Data shown
════════
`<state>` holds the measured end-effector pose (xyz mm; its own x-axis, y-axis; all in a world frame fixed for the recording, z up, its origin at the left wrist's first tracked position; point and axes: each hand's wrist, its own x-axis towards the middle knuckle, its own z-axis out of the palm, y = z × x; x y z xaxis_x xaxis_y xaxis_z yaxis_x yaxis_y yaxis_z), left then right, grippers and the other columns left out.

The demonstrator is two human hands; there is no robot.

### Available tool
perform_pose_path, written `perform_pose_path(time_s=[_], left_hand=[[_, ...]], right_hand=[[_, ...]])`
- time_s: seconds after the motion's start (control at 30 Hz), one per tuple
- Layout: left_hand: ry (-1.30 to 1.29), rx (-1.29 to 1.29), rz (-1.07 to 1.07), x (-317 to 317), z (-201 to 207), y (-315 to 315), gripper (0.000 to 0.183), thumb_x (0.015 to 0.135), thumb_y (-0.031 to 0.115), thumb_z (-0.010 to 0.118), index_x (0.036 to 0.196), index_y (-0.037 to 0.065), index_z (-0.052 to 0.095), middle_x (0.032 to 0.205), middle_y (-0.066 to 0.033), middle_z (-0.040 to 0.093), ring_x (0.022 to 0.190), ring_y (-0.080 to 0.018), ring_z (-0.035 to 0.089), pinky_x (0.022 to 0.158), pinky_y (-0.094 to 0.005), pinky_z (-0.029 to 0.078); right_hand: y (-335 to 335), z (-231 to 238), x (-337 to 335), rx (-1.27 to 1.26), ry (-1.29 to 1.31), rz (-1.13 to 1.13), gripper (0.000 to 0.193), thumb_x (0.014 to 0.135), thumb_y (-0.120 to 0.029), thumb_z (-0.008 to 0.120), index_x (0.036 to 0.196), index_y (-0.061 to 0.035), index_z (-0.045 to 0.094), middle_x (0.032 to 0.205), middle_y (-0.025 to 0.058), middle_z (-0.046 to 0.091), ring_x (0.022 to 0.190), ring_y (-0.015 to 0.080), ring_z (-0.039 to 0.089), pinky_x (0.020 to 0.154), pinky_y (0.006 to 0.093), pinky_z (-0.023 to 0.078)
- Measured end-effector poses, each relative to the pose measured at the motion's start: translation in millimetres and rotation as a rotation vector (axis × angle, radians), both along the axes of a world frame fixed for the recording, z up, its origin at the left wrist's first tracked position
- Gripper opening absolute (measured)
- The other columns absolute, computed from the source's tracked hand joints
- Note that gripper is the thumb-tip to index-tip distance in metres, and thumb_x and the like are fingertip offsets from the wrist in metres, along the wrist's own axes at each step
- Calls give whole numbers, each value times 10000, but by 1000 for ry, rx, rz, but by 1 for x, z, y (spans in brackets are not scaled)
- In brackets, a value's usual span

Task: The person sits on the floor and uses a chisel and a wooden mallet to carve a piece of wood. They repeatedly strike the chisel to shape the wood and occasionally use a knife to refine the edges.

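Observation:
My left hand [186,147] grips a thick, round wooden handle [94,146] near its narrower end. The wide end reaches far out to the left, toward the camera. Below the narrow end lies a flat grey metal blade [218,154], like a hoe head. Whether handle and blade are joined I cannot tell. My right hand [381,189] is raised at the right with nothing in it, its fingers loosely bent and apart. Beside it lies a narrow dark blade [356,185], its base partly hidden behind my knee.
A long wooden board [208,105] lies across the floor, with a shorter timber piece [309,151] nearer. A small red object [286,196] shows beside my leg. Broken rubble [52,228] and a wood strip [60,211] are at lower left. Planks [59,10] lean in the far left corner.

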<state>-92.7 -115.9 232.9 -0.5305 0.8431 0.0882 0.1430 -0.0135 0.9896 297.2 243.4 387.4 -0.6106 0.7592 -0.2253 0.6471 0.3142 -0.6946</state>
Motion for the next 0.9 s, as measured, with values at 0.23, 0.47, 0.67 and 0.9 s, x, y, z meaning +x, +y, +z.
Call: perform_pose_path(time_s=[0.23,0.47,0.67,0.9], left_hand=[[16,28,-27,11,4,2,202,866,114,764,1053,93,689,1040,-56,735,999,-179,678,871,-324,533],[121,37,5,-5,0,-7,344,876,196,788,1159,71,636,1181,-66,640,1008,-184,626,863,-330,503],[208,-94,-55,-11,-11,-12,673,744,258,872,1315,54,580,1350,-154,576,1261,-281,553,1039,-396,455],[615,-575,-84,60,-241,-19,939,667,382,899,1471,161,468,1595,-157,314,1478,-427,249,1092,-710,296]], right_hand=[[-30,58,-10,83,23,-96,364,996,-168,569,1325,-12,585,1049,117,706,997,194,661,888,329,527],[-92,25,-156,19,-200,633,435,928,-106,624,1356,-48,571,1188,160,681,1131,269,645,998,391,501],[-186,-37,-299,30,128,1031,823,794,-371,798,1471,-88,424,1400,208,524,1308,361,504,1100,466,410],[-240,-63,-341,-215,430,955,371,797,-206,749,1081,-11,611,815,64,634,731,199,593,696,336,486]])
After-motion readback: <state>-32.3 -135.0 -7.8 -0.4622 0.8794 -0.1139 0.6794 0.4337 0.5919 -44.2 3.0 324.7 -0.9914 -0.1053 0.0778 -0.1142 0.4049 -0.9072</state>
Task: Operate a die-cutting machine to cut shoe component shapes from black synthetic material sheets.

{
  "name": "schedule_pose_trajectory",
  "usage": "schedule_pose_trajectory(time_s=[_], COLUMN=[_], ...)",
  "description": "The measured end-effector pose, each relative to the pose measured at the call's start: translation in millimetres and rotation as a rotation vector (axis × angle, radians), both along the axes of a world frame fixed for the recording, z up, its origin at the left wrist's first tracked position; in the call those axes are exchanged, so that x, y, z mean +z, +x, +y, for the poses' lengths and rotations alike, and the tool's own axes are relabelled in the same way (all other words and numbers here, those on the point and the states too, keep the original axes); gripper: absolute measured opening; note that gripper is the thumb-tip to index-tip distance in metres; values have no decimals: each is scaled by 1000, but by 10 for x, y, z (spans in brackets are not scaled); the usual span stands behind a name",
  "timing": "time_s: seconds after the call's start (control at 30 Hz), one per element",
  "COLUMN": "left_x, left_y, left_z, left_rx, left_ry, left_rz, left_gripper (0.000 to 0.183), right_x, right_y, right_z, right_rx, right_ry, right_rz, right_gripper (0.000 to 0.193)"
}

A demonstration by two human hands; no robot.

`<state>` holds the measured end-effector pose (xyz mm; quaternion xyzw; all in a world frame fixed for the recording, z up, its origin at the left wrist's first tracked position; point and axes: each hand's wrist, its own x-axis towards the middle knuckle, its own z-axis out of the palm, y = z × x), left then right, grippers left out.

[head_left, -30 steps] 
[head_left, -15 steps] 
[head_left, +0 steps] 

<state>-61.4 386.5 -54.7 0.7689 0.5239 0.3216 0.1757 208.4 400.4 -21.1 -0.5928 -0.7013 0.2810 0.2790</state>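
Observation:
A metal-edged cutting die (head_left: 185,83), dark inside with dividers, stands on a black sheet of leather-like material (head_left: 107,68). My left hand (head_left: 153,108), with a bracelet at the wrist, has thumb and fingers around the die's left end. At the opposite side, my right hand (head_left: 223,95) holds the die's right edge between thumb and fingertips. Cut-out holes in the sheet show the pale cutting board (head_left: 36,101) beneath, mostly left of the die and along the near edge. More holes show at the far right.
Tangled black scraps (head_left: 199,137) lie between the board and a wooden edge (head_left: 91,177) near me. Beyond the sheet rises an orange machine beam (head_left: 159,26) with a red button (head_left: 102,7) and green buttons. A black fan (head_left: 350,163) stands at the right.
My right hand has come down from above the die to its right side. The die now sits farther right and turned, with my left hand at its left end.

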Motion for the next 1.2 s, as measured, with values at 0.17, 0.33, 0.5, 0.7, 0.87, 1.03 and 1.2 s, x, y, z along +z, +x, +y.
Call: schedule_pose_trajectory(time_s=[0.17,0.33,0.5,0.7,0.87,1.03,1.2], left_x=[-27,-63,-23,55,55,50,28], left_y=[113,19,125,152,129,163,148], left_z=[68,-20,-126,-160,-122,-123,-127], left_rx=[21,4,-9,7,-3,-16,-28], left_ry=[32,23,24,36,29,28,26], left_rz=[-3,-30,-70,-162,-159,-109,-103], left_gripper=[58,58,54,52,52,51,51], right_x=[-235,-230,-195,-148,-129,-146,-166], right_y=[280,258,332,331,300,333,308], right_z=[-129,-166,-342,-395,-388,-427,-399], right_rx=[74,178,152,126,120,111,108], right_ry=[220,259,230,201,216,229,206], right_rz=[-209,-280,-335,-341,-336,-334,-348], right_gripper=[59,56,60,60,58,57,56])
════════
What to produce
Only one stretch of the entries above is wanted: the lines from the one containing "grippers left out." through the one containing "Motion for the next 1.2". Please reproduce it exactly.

Answer section
`<state>` holds the measured end-effector pose (xyz mm; quaternion xyzw; all in a world frame fixed for the recording, z up, its origin at the left wrist's first tracked position; point and axes: each hand's wrist, its own x-axis towards the middle knuckle, its own z-axis out of the palm, y = z × x), left then right, grippers left out.

[head_left, -30 steps] 
[head_left, -15 steps] 
[head_left, +0 steps] 

<state>-61.4 386.5 -54.7 0.7689 0.5239 0.3216 0.1757 208.4 400.4 -21.1 -0.5928 -0.7013 0.2810 0.2790</state>
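Observation:
A metal-edged cutting die (head_left: 185,83), dark inside with dividers, stands on a black sheet of leather-like material (head_left: 107,68). My left hand (head_left: 153,108), with a bracelet at the wrist, has thumb and fingers around the die's left end. At the opposite side, my right hand (head_left: 223,95) holds the die's right edge between thumb and fingertips. Cut-out holes in the sheet show the pale cutting board (head_left: 36,101) beneath, mostly left of the die and along the near edge. More holes show at the far right.
Tangled black scraps (head_left: 199,137) lie between the board and a wooden edge (head_left: 91,177) near me. Beyond the sheet rises an orange machine beam (head_left: 159,26) with a red button (head_left: 102,7) and green buttons. A black fan (head_left: 350,163) stands at the right.
My right hand has come down from above the die to its right side. The die now sits farther right and turned, with my left hand at its left end.
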
Motion for the next 1.2 s, as measured, with values at 0.17, 0.33, 0.5, 0.7, 0.87, 1.03 and 1.2 s, x, y, z along +z, +x, +y.

The exercise is finished and nothing remains.